Et qui va payer tout ça ?
Tous ceux qui auront commencé à travailler avant 21 ans. Donc pas les plus hauts salaires qui de toute façon devaient rester au moins jusqu’à 64 ans.

Ce sera pareil pour ceux qui pourront encore partir avant, à 62 ans. Ils subiront le même recul de 2 ans, de 60 ans actuellement à 62 ans avec la réforme.
Donc tous les salariés les moins bien rémunérés qui souvent exercent les métiers les plus difficiles supporteront très majoritairement le poids des économies générées par cette nouvelle réforme. En plus, à terme, ils perdront quasiment tous deux ans de retraite.

Dernière injustice entre petits et gros : tout le monde cotise à hauteur de
6,90 % du brut pour les retraites sauf que ceux qui gagnent plus de 3 428 euros par mois ne paient plus que 0,40 % à partir de ce plafond. Donc ceux-là sont exonérés sur une partie de leur salaire. Et même les très hauts salaires profitent d’une importante exonération.

C’est la sixième réforme des retraites depuis 1993, avec allongement de la durée de cotisation et/ou report de l’âge de départ.
Et le problème n’est jamais réglé.
Et tous les retraités voient le montant de leur pension baisser au fur et à mesure. Des baisses aggravées par une absence d’indexation et même des périodes sans augmentation, des hausses de la CSG et des mutuelles.

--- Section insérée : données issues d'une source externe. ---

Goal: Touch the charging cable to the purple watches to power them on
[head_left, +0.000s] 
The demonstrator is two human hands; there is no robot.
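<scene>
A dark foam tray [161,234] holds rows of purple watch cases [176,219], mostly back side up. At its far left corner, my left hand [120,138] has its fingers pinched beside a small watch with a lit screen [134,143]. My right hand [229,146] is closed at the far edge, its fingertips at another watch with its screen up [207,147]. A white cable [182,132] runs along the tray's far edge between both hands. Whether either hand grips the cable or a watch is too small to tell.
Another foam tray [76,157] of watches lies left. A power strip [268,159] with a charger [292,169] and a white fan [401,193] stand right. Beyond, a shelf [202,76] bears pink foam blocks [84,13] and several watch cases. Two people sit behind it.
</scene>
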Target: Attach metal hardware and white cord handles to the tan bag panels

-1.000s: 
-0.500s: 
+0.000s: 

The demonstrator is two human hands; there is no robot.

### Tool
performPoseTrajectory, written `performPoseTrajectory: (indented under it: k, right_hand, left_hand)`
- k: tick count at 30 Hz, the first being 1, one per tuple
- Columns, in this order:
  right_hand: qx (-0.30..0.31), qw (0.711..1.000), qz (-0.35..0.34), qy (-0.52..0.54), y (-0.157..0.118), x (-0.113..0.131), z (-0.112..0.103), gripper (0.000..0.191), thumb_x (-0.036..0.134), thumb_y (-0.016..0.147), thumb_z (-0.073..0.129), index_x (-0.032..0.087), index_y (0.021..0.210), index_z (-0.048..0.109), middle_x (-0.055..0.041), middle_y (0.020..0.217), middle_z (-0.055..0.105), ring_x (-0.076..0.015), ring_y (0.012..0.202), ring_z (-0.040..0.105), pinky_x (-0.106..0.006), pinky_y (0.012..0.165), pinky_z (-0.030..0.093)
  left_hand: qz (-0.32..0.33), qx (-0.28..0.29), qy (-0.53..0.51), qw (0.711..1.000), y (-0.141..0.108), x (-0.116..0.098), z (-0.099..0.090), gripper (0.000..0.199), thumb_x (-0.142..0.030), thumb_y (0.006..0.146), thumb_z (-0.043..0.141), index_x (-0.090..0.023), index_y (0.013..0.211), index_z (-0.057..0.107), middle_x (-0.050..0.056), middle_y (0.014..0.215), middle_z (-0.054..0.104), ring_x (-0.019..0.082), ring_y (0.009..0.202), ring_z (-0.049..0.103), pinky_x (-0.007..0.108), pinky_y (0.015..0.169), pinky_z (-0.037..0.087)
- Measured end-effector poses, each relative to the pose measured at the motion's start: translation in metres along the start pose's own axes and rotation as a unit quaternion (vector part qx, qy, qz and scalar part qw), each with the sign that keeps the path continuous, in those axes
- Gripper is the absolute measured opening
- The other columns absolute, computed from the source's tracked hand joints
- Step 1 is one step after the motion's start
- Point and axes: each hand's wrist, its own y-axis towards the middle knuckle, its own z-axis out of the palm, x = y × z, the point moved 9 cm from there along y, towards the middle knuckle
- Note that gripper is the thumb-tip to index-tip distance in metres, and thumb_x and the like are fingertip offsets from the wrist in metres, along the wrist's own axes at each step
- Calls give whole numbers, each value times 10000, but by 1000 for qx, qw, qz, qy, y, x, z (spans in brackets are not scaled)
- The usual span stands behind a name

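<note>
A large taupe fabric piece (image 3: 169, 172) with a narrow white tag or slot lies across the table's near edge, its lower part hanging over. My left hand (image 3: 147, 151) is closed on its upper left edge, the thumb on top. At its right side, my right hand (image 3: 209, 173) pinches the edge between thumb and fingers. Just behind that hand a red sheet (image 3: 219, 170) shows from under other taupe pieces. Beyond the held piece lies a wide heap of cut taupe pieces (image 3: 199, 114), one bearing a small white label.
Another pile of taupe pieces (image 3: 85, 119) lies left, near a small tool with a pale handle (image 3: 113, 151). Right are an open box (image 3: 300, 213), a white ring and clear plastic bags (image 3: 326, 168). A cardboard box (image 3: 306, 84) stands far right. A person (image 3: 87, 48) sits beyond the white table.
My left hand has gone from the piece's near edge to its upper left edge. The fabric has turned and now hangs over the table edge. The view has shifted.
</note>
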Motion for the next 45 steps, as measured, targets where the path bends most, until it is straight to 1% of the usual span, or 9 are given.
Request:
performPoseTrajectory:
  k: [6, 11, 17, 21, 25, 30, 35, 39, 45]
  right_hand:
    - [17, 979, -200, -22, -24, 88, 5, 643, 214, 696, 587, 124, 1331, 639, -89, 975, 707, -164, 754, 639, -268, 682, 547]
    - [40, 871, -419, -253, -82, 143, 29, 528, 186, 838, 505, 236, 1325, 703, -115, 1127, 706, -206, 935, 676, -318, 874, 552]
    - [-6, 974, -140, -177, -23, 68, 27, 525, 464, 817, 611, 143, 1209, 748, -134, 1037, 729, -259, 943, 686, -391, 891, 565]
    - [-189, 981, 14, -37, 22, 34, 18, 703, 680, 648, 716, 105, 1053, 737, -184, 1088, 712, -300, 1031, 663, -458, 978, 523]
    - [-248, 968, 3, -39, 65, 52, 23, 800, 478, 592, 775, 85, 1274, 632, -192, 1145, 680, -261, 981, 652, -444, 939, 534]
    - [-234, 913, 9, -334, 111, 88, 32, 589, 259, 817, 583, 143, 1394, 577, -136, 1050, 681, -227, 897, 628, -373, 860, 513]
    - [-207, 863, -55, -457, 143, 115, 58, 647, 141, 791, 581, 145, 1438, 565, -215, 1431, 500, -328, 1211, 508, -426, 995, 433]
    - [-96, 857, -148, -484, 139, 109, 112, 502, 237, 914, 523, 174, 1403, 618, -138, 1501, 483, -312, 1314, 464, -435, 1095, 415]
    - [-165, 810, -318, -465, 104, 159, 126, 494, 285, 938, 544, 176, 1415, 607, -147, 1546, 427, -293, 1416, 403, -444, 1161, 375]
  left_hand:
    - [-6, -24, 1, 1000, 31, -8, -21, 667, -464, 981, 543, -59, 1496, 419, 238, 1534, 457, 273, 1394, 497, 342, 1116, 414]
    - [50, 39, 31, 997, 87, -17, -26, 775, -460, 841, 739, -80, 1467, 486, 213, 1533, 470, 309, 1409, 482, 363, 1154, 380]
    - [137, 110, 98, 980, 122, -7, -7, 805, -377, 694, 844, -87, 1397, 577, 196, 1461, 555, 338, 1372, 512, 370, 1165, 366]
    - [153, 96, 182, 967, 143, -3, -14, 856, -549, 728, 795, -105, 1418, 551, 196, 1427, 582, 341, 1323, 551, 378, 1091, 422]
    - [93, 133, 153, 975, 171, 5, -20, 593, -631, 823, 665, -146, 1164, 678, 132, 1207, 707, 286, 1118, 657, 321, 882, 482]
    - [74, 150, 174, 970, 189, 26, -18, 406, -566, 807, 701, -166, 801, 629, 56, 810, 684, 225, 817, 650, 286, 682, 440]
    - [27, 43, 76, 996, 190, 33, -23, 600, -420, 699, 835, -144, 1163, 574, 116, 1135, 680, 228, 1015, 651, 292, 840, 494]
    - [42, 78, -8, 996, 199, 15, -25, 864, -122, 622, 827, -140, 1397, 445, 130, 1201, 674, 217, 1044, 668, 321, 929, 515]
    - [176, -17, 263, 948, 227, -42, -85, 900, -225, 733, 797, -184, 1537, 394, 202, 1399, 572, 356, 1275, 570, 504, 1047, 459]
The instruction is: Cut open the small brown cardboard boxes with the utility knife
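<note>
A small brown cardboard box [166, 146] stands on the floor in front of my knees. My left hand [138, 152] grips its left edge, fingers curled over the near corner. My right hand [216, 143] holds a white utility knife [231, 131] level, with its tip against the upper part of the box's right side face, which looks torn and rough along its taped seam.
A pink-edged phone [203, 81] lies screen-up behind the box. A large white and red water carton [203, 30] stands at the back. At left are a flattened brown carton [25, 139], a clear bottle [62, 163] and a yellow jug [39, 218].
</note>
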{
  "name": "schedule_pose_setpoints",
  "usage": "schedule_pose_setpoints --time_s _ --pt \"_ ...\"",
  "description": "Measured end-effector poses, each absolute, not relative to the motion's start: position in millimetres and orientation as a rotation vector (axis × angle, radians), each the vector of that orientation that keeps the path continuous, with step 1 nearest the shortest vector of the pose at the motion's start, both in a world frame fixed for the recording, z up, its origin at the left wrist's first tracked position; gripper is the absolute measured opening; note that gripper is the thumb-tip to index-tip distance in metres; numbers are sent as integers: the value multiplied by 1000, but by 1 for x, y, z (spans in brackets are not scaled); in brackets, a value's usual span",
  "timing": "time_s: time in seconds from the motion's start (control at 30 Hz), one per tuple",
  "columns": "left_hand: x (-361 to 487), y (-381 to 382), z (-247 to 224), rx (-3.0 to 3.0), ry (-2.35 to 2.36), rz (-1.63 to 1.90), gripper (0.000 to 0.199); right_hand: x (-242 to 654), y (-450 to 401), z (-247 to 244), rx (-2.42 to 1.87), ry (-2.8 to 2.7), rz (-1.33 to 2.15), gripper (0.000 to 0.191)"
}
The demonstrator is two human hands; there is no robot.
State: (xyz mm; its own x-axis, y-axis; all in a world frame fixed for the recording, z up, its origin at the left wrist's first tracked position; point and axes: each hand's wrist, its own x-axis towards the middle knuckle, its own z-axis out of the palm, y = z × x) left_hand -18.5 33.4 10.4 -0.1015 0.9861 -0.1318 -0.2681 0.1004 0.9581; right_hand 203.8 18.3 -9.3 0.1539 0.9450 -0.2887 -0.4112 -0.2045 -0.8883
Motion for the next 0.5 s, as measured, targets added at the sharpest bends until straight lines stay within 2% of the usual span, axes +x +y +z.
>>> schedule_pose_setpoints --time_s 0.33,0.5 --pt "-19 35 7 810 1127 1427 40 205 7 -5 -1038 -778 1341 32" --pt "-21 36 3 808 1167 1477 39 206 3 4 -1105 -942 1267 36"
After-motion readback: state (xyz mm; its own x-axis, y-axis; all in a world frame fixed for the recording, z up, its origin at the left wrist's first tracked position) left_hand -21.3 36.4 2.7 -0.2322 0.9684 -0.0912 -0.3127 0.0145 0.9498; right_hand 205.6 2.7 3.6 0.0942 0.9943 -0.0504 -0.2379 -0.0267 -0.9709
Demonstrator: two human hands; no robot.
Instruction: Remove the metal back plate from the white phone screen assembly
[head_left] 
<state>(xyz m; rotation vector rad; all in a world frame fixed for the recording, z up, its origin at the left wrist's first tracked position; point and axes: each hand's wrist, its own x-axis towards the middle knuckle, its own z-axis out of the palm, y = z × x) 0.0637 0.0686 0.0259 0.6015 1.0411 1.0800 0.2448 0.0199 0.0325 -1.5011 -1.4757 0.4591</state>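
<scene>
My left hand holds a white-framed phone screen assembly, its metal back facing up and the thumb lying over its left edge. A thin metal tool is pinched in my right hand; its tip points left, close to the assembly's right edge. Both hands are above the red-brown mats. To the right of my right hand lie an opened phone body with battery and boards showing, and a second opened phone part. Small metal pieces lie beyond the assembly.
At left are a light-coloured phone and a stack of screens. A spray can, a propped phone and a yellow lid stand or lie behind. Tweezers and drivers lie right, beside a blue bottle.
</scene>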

C’est bientôt fini mais le pire c’est maintenant.

Tout ce qui précède n’est valable que si le salarié a ses 172 trimestres pour 43 ans à temps complet !!!
Quand on n’a pas 43 ans de cotisation on ne touche pas sa pension complète et en plus on en perd une part supplémentaire appelée décote.
On n’a pas non plus de pension, de base et complémentaire comprise, à 1 200 euros brut ; pension qui de toute façon sera soumise à tant de conditions (comme les revenus du couple semble-t-il), que rares seront ceux qui y auront vraiment droit.
Combien de travailleurs pourront totaliser cette durée de cotisation même parmi les cadres et pourront avoir leur pleine retraite ?
Combien d’autres seront sans emploi pendant leurs dernières années avant la retraite ? Indemnité chômage, RSA, puis pension de retraite réduite.
On les plaint beaucoup nos séniors virés de leur boîte et on s’épouvante devant leur sort.
Mais les séniors de demain, c’est nous !

J’irai manifester, avant tout pour mes enfants. Même sans vous.